## What you will do
Among the entries below, tally each line in which the word "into" is found, then state the tally alone.

Collection entries
################
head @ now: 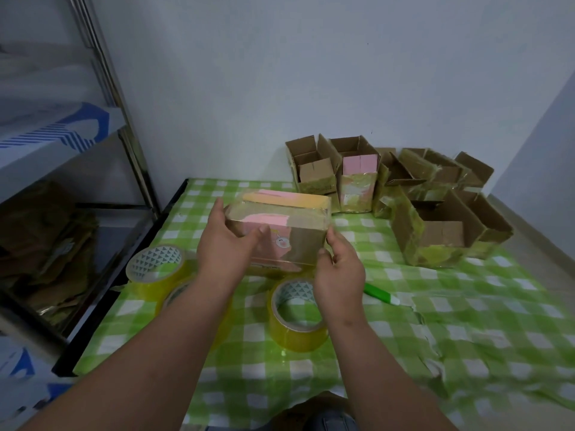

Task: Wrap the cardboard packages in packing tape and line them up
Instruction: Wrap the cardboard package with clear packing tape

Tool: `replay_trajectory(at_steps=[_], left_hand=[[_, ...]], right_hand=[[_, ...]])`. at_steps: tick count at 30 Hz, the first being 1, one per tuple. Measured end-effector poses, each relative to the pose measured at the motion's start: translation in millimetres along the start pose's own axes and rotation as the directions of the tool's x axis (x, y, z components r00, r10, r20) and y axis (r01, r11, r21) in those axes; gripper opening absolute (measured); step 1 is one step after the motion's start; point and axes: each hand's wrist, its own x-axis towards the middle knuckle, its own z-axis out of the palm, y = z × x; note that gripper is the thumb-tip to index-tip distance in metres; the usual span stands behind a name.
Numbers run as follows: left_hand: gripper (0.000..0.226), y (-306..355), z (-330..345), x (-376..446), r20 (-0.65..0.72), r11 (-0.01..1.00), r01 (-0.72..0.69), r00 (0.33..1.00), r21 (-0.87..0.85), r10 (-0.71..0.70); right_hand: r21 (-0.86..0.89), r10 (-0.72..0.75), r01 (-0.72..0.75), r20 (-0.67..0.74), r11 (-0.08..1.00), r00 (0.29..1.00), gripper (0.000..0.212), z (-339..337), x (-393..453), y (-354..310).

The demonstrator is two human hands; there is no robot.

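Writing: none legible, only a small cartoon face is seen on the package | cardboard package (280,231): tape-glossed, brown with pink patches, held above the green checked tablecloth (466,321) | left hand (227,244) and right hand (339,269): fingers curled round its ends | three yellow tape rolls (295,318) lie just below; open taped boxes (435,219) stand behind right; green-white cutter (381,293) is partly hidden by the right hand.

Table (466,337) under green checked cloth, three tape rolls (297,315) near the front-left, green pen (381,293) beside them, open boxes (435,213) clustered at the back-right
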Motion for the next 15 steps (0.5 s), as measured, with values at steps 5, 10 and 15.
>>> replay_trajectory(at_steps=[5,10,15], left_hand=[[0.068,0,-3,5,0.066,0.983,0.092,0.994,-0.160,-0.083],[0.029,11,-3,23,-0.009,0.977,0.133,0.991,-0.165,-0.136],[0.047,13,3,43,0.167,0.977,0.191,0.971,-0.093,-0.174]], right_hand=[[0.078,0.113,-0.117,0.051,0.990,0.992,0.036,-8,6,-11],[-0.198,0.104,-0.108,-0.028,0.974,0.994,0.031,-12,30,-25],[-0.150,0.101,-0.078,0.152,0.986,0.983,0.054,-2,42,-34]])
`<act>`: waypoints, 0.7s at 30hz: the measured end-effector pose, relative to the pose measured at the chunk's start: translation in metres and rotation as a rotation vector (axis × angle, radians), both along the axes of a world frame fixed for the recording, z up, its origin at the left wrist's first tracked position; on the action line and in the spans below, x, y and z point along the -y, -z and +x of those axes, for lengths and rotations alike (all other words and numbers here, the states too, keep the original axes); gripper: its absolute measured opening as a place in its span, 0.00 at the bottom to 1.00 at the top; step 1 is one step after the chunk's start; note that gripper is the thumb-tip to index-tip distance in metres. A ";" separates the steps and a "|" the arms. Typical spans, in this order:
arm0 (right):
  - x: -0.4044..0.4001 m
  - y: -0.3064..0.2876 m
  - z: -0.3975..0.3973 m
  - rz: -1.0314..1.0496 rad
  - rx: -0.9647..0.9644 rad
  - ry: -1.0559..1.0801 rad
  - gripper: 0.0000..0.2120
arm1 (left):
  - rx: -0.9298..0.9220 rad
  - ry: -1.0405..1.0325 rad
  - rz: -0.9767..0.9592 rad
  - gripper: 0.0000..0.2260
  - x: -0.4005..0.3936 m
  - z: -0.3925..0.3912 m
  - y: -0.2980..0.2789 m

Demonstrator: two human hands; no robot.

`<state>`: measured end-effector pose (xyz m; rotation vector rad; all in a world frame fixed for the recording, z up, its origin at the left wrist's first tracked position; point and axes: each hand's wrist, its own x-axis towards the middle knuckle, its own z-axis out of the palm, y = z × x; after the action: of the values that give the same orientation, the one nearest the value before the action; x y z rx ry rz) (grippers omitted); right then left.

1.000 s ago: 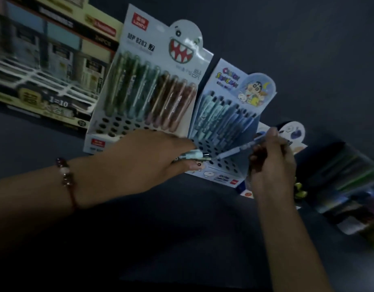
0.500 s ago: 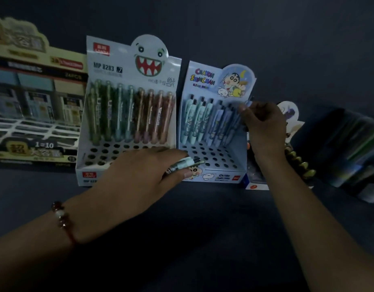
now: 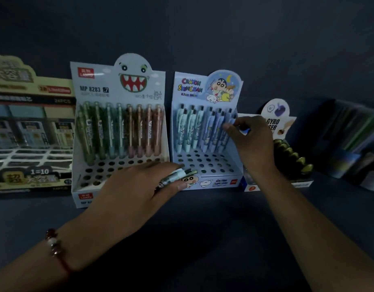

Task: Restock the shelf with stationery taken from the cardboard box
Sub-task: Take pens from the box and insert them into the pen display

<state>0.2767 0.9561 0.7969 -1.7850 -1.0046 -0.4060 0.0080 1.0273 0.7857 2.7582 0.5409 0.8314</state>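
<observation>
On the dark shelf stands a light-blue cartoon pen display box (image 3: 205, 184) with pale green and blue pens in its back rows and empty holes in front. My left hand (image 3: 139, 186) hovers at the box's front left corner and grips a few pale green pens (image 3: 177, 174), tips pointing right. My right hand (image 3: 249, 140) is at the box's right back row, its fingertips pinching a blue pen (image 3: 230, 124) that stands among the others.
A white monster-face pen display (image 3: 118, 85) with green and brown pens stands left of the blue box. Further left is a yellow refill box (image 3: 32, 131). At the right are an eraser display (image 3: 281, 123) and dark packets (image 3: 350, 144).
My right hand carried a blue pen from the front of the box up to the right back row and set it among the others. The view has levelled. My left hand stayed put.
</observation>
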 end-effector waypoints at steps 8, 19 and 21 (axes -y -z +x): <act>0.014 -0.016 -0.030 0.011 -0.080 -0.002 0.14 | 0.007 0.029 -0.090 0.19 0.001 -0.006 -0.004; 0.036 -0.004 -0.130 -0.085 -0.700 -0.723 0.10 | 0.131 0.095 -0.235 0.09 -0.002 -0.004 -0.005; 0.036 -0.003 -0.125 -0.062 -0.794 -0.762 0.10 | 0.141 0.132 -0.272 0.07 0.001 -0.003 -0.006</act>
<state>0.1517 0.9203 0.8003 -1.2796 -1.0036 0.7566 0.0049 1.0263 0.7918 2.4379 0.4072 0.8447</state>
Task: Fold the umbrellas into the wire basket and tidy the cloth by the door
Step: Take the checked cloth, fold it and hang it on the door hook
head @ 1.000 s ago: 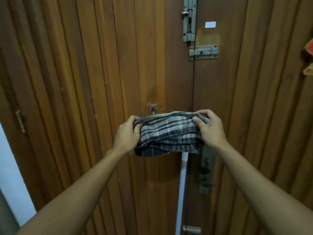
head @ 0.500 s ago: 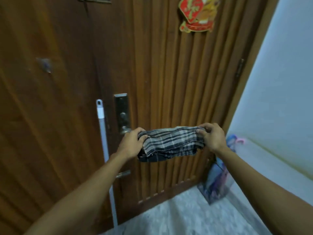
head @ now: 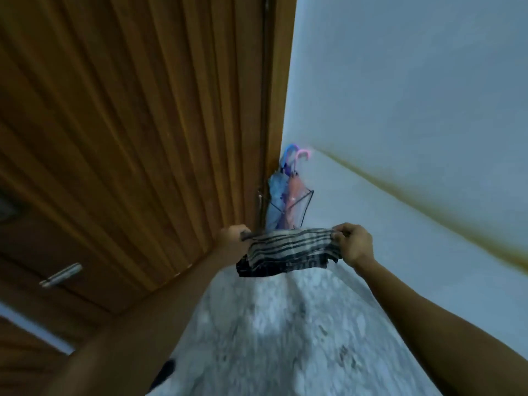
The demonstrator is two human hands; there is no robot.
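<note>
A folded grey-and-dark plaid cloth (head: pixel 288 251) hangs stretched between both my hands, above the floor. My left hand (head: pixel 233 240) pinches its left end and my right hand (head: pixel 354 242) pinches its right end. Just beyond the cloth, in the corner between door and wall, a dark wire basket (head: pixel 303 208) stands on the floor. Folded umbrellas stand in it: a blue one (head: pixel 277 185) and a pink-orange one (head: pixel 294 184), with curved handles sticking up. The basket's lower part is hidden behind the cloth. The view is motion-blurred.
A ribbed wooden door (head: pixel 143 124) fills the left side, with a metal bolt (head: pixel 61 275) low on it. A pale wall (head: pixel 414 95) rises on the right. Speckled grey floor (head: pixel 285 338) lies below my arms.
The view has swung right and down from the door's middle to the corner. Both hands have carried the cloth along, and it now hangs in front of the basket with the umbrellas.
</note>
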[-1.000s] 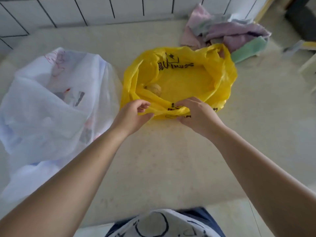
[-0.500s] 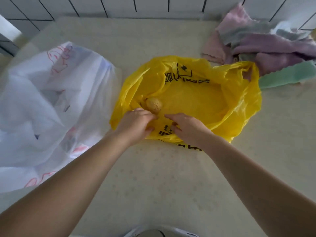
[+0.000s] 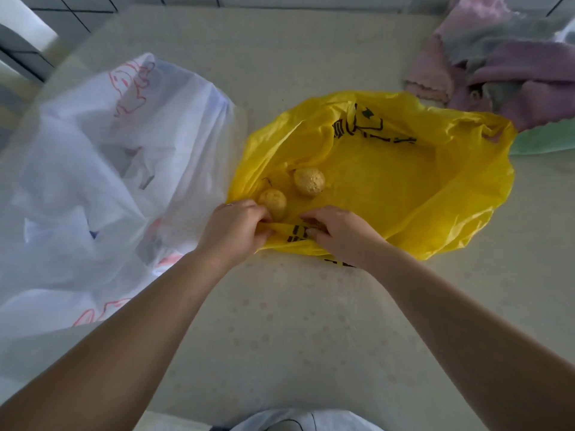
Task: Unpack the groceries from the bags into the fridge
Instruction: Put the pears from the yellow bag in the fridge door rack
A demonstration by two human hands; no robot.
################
## Completed task
3